(DATA begins)
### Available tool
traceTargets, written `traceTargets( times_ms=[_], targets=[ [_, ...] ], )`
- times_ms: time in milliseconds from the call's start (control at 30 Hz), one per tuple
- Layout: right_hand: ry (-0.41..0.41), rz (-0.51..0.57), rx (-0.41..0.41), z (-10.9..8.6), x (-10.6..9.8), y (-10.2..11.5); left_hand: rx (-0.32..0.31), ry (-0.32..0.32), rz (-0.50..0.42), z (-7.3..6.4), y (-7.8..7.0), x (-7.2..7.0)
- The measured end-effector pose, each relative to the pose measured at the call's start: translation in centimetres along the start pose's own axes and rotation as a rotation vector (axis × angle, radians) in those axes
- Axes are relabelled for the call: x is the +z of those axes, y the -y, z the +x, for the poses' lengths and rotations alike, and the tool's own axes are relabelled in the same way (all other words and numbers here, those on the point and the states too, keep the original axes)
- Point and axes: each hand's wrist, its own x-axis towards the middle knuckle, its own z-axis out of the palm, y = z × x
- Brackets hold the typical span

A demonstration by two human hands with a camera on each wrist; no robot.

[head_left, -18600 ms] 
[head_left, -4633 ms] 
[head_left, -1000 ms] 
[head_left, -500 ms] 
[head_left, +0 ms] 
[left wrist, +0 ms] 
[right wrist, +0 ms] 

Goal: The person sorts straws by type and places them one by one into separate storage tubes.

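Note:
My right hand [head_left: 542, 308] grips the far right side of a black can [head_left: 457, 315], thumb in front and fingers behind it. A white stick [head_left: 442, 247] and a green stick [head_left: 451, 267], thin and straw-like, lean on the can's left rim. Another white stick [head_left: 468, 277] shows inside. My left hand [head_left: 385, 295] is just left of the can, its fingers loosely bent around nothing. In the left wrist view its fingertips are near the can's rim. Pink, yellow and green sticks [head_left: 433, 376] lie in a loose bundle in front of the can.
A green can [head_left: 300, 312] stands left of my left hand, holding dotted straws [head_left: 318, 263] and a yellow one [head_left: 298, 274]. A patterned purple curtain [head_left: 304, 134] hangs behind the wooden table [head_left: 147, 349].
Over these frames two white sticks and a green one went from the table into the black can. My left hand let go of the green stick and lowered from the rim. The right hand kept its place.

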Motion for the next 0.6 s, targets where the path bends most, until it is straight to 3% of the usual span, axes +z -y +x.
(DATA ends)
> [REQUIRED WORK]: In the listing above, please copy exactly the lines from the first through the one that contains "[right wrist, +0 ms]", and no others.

> [EXERCISE ANSWER]:
### Available tool
traceTargets, written `traceTargets( times_ms=[_], targets=[ [_, ...] ], )`
- times_ms: time in milliseconds from the call's start (control at 30 Hz), one per tuple
- Layout: right_hand: ry (-0.41..0.41), rz (-0.51..0.57), rx (-0.41..0.41), z (-10.9..8.6), x (-10.6..9.8), y (-10.2..11.5); left_hand: rx (-0.32..0.31), ry (-0.32..0.32), rz (-0.50..0.42), z (-7.3..6.4), y (-7.8..7.0), x (-7.2..7.0)
- The measured end-effector pose, each relative to the pose measured at the call's start: translation in centimetres along the start pose's own axes and rotation as a rotation vector (axis × angle, radians) in those axes
- Axes are relabelled for the call: x is the +z of those axes, y the -y, z the +x, for the poses' lengths and rotations alike, and the tool's own axes are relabelled in the same way (all other words and numbers here, those on the point and the states too, keep the original axes)
- Point and axes: each hand's wrist, its own x-axis towards the middle knuckle, its own z-axis out of the palm, y = z × x
- Brackets hold the typical span

A demonstration by two human hands with a camera on each wrist; no robot.

[head_left, -18600 ms] 
[head_left, -4633 ms] 
[head_left, -1000 ms] 
[head_left, -500 ms] 
[head_left, +0 ms] 
[left wrist, +0 ms] 
[right wrist, +0 ms] 

The work on the exercise is done.